With the VIX hitting multi-year lows recently, I think it is time to take a look at purchasing some insurance against market uncertainty and downside risk. The SPY is hovering around it's highs and very well could keep charging up higher. However, at this point in time I believe the downside risk of unaccounted for macroeconomic problems and potential negative surprises in equities could create a downward spiral that could shave 10-20% off of current valuations.
I am not a doom and gloomer, and I think that for the most part SPY is close to fairly valued, but perception is reality and the disaster of 2008 is still not erased from investors' minds. I do not believe it would take a black swan event to create a scenario where investors scramble to take profits, and/or buy the VIX for protection.

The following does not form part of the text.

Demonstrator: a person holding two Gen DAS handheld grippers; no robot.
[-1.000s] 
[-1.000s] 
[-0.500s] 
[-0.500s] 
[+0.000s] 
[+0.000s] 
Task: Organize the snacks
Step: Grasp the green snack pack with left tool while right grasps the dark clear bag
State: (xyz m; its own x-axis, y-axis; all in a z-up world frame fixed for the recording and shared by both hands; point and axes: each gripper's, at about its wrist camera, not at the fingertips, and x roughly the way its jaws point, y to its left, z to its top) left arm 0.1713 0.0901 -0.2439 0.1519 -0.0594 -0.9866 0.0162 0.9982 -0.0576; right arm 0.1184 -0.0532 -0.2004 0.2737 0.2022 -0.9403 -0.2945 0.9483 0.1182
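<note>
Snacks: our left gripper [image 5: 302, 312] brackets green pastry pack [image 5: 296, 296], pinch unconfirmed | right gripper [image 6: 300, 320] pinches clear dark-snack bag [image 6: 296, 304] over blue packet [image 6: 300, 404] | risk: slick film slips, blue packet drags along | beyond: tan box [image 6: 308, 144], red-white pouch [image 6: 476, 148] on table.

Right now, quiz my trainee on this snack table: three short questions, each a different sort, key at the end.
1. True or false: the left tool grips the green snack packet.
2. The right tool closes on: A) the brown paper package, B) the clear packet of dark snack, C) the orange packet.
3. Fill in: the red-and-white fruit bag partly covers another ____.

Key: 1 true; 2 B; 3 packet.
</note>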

So my solution to investors who are mostly invested long at this point would be to scale into a position in VXX and/or VXZ (depending on your personal preferences) and start buying some insurance against surprise risk while the premiums are at lows. It was not so long ago when the VIX took off into the stratosphere as everyone scrambled for protection against the market crash. I feel this accomplishes two important things for your portfolio:
1) Hedges your long positions and helps you to protect your gains from the past year's powerful bull market.

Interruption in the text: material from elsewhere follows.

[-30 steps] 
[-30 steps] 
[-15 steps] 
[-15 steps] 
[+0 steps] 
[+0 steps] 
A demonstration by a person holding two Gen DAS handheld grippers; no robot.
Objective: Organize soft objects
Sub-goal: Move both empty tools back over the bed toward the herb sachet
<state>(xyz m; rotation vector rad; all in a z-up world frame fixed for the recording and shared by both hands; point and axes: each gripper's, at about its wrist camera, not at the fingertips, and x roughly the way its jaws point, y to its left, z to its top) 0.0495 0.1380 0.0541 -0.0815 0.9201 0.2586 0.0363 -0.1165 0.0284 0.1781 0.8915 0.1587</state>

2) Allows you the time to liquidate your positions you feel are most at risk to a market correction and lets you sleep at night knowing you will not be caught with your pants down by an unforeseen risk.
Disclosure: No positions. The VXX and VXZ are not long-term investment vehicles, they are short-term (3-6 month max) hedges against negative market surprises and increased perception of risks. The importance of scaling in to achieve a good overall price cannot be underestimated; it is crucial to establishing a good priced entry.